### Problem
What you return should match the material below line for line, except that no image appears in it.
[Entries shown Boundary: Start]
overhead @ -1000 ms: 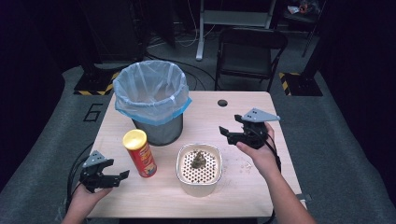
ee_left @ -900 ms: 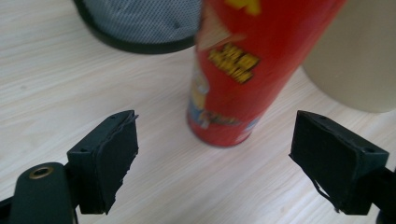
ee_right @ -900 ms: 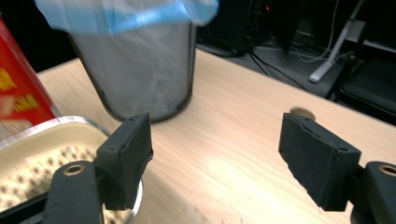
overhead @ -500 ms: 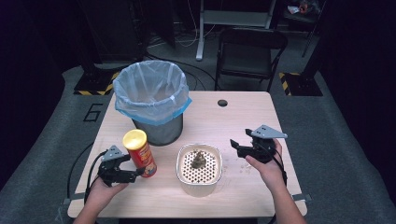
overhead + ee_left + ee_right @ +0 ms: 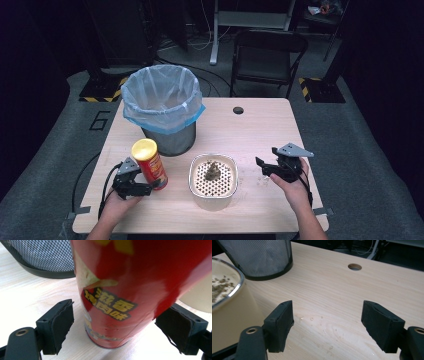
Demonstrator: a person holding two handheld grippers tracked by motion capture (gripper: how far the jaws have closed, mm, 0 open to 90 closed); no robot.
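Claws both gape: our left claw (image 5: 117, 327) straddles the red chip can (image 5: 140, 290) without pinching it, just left of the cream strainer bowl (image 5: 212, 200); our right claw (image 5: 327, 327) hovers right of that bowl.

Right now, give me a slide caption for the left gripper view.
Open left gripper straddling upright red chip can beside mesh bin.

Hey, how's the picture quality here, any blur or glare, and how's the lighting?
High view: the table is lit, the room around it dark, detail soft. Left gripper view: the red can is close, its top blurred, the wood washed out. Right gripper view: sharp wood grain, the pale container soft.
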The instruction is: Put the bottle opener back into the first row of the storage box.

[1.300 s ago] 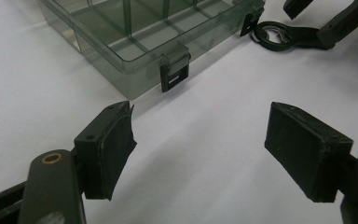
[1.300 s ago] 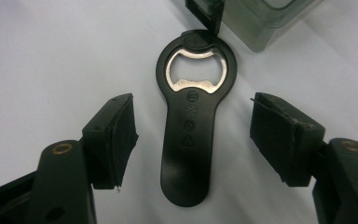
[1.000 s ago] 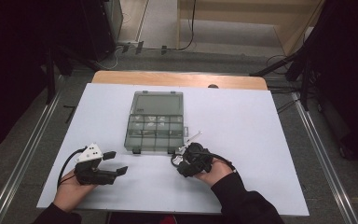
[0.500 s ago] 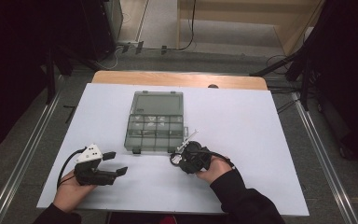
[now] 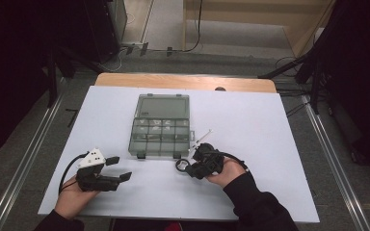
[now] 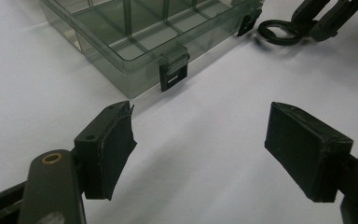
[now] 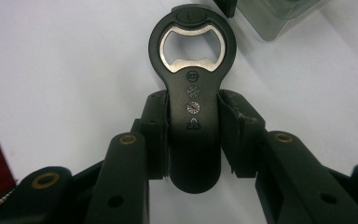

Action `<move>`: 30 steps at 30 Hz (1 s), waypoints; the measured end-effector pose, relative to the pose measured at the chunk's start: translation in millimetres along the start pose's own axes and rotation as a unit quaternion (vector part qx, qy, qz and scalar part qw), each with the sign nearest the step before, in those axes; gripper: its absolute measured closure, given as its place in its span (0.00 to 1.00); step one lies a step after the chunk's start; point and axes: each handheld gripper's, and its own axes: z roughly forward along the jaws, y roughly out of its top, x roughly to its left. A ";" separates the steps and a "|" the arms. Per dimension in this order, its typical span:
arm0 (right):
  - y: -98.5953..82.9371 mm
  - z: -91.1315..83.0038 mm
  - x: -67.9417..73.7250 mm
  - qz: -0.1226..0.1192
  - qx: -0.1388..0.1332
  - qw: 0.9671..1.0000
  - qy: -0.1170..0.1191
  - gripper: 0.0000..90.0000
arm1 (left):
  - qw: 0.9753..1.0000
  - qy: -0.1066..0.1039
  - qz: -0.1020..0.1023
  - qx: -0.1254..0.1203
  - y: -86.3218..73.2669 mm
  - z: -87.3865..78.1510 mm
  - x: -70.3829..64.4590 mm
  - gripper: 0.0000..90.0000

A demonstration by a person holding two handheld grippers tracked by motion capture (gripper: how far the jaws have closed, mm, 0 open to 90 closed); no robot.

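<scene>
A black bottle opener [image 7: 193, 93] with a metal-lined ring lies flat along the white table, and my right gripper [image 7: 193, 126] is shut on its handle. In the high view the opener's ring [image 5: 182, 166] points left from the right gripper [image 5: 195, 168], just in front of the box's front right corner. A clear grey compartment box [image 5: 164, 105] lies mid-table with its lid folded back. My left gripper [image 5: 119, 168] is held near the front left of the table, open and with nothing in it. Beyond its spread pads [image 6: 109, 144] I see the box's front wall [image 6: 98, 65] and latch.
A thin white stick [image 5: 201, 140] lies beside the box's right front corner. The white tabletop [image 5: 270, 125] rests on a wooden table, with metal rails [image 5: 335, 163] along both sides. Dark equipment and cables stand on the floor behind.
The right hand has shifted very slightly with the opener in its grip. The left gripper has not moved.
</scene>
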 end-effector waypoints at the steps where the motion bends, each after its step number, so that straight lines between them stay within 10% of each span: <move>1: 0.0 0.0 0.0 0.000 0.000 1.000 0.000 0.73 | 1.000 0.000 0.000 0.000 0.0 0.0 0.0 0.26; 12: -8.0 -16.4 -6.2 -0.079 -0.048 0.995 0.025 0.73 | 1.000 -0.003 0.003 0.001 -0.3 0.1 -0.3 0.26; 30: 19.5 -29.4 -8.8 -0.113 -0.054 0.991 0.042 0.73 | 1.000 -0.009 0.005 -0.004 -0.3 0.3 -2.5 0.26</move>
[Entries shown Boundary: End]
### Response area
overhead @ -1000 ms: 
ee_left @ -900 ms: 
ee_right @ -900 ms: 
overhead @ -500 ms: 
overhead + ee_left + ee_right @ +0 ms: 
Demonstrator: a person holding two handheld grippers tracked by motion capture (gripper: how far the jaws have closed, mm, 0 open to 90 closed); no robot.
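Claws both gape: our left claw (image 5: 117, 327) straddles the red chip can (image 5: 140, 290) without pinching it, just left of the cream strainer bowl (image 5: 212, 200); our right claw (image 5: 327, 327) hovers right of that bowl.

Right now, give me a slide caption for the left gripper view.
Open left gripper straddling upright red chip can beside mesh bin.

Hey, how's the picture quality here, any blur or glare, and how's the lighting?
High view: the table is lit, the room around it dark, detail soft. Left gripper view: the red can is close, its top blurred, the wood washed out. Right gripper view: sharp wood grain, the pale container soft.
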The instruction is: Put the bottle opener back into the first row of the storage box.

[1.300 s ago] 
[1.300 s ago] 
[1.000 s ago] 
[0.500 s ago] 
[now] 
[now] 
[now] 

Action `<move>`: 30 steps at 30 Hz (1 s), waypoints; the measured end-effector pose, relative to the pose measured at the chunk's start: translation in millimetres along the start pose's own axes and rotation as a unit quaternion (vector part qx, qy, qz and scalar part qw), each with the sign nearest the step before, in those axes; gripper: its absolute measured closure, given as its place in its span (0.00 to 1.00); step one lies a step after the chunk's start; point and axes: each handheld gripper's, and its own axes: z roughly forward along the jaws, y roughly out of its top, x roughly to its left. A ";" separates the steps and a "|" the arms. Per dimension in this order, its typical span:
arm0 (right):
  - y: -98.5953..82.9371 mm
  - z: -91.1315..83.0038 mm
  - x: -67.9417..73.7250 mm
  - qz: -0.1226..0.1192
  - qx: -0.1388..0.1332
  - qw: 0.9671..1.0000
  - qy: -0.1170..0.1191
  - gripper: 0.0000..90.0000
arm1 (left):
  - qw: 0.9753..1.0000
  - qy: -0.1066..0.1039
  - qz: -0.1020..0.1023
  - qx: -0.1254..0.1203
  - y: -86.3218..73.2669 mm
  - z: -87.3865..78.1510 mm
  - x: -70.3829..64.4590 mm
  - gripper: 0.0000..90.0000

A demonstration by a person holding two handheld grippers tracked by motion capture (gripper: how far the jaws have closed, mm, 0 open to 90 closed); no robot.

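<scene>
A black bottle opener [image 7: 193, 93] with a metal-lined ring lies flat along the white table, and my right gripper [image 7: 193, 126] is shut on its handle. In the high view the opener's ring [image 5: 182, 166] points left from the right gripper [image 5: 195, 168], just in front of the box's front right corner. A clear grey compartment box [image 5: 164, 105] lies mid-table with its lid folded back. My left gripper [image 5: 119, 168] is held near the front left of the table, open and with nothing in it. Beyond its spread pads [image 6: 109, 144] I see the box's front wall [image 6: 98, 65] and latch.
A thin white stick [image 5: 201, 140] lies beside the box's right front corner. The white tabletop [image 5: 270, 125] rests on a wooden table, with metal rails [image 5: 335, 163] along both sides. Dark equipment and cables stand on the floor behind.
The right hand has shifted very slightly with the opener in its grip. The left gripper has not moved.
</scene>
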 end-effector waypoints at the steps where the motion bends, each after its step number, so that straight lines between them stay within 10% of each span: <move>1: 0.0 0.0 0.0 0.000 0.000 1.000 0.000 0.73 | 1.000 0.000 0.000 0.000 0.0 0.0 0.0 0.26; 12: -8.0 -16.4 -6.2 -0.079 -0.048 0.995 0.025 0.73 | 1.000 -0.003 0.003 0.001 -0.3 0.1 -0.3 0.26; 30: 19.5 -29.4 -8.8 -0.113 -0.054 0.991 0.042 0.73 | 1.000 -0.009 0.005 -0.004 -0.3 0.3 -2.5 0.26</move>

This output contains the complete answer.